Activity |
Repeat nothing but the lines below running from the one containing "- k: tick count" to the one containing "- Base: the". Keep both end lines.

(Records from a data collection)

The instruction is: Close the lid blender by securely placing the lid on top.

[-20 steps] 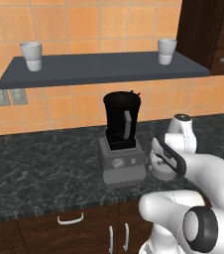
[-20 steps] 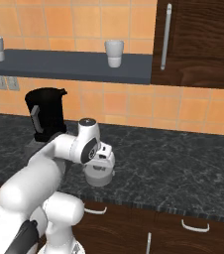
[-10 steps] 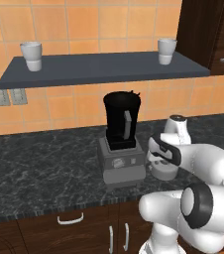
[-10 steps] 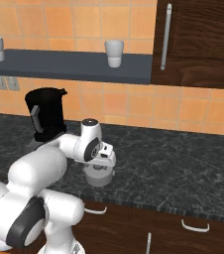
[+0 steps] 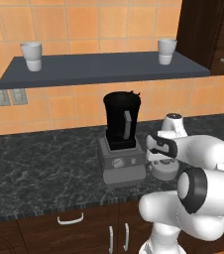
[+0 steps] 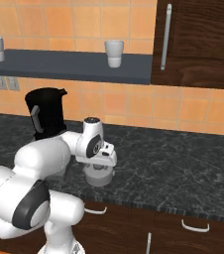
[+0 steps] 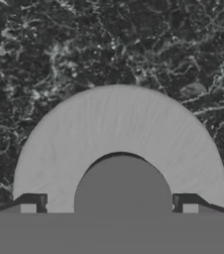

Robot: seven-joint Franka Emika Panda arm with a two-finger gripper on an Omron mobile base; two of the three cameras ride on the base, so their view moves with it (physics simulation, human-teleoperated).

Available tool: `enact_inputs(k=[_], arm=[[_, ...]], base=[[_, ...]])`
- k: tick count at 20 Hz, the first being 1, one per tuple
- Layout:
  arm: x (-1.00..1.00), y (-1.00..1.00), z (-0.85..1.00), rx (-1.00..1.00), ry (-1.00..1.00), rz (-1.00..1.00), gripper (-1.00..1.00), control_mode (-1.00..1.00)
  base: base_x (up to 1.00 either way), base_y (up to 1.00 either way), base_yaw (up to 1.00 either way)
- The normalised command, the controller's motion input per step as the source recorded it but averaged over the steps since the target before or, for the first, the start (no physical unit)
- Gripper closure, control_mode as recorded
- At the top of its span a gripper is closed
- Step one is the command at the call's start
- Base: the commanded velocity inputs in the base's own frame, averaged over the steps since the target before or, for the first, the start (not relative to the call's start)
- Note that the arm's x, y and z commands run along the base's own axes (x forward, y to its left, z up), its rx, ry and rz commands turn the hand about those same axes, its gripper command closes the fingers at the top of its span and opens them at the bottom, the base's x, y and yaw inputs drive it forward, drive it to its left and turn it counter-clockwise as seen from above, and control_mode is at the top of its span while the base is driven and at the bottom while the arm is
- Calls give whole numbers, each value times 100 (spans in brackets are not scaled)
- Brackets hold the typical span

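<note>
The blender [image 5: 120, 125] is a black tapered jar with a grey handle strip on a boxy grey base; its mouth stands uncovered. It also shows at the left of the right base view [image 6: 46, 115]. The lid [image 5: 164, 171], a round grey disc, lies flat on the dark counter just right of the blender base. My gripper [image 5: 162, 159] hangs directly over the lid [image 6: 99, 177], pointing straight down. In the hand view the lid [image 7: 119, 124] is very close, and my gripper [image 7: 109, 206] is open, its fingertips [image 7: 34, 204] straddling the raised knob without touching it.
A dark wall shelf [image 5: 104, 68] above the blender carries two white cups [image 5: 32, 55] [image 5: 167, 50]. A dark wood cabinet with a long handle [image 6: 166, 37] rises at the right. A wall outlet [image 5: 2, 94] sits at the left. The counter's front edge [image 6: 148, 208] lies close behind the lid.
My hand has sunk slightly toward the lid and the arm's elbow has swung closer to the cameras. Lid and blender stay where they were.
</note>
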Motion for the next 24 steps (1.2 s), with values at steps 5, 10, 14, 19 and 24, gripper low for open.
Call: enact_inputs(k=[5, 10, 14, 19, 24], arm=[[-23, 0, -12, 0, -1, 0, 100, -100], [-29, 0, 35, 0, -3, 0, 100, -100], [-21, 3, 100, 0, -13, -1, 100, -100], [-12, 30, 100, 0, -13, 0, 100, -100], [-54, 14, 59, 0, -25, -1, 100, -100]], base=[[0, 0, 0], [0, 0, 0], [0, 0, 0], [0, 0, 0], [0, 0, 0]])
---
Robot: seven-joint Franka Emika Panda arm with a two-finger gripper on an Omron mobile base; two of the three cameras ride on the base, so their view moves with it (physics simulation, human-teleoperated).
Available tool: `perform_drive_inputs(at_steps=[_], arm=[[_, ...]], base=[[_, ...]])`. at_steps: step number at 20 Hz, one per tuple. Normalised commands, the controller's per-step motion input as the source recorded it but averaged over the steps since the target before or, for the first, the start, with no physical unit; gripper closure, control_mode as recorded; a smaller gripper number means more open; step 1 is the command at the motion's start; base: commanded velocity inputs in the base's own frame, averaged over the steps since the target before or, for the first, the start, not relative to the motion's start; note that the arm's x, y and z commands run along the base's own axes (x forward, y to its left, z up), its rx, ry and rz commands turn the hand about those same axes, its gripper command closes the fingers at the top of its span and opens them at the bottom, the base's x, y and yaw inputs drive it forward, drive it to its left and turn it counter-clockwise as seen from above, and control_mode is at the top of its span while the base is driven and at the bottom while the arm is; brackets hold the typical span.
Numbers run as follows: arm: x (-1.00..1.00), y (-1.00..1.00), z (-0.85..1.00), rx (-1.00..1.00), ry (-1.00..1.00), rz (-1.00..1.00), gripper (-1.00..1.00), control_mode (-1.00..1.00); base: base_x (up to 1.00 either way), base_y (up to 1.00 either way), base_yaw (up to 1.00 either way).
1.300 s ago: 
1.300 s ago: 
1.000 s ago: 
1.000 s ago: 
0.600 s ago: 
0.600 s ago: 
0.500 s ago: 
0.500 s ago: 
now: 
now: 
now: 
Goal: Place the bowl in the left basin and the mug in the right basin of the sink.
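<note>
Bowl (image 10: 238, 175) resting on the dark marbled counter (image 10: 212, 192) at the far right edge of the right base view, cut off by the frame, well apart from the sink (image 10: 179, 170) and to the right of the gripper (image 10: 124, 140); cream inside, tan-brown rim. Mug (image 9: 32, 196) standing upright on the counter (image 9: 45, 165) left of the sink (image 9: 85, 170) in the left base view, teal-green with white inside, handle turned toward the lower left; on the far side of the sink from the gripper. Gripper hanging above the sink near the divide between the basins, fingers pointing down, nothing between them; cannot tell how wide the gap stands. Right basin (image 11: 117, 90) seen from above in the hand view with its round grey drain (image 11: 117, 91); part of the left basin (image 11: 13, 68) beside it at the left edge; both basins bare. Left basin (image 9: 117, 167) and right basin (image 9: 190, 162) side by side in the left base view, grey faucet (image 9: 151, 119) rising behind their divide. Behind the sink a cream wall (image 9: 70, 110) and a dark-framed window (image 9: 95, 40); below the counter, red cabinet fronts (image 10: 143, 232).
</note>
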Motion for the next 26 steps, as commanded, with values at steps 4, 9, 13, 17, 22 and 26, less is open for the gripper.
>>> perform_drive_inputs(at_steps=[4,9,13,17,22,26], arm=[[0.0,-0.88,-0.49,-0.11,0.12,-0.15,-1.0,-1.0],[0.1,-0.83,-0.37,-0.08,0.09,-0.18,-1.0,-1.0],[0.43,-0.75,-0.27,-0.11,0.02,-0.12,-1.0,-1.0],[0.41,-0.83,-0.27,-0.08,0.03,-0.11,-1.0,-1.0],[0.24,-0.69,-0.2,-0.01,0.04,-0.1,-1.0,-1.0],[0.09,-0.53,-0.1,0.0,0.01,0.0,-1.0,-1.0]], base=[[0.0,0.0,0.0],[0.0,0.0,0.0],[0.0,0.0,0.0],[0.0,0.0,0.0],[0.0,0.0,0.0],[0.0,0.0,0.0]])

Exercise solution |
- k: tick count at 20 Hz, the first being 1, one per tuple
- Layout:
  arm: x (-1.00..1.00), y (-1.00..1.00), z (-0.85..1.00), rx (-1.00..1.00), ry (-1.00..1.00), rz (-1.00..1.00), gripper (-1.00..1.00), control_mode (-1.00..1.00)
  base: base_x (up to 1.00 either way), base_y (up to 1.00 either way), base_yaw (up to 1.00 either way)
- The normalised command, the controller's motion input per step as the source recorded it but averaged over the steps since the target before or, for the first, the start (no physical unit)
- Gripper closure, control_mode as recorded
- At the top of its span a gripper is closed
- Step one is the command at the call's start
- Base: the commanded velocity inputs in the base's own frame, averaged over the steps since the target before or, for the first, the start (not relative to the call's start)

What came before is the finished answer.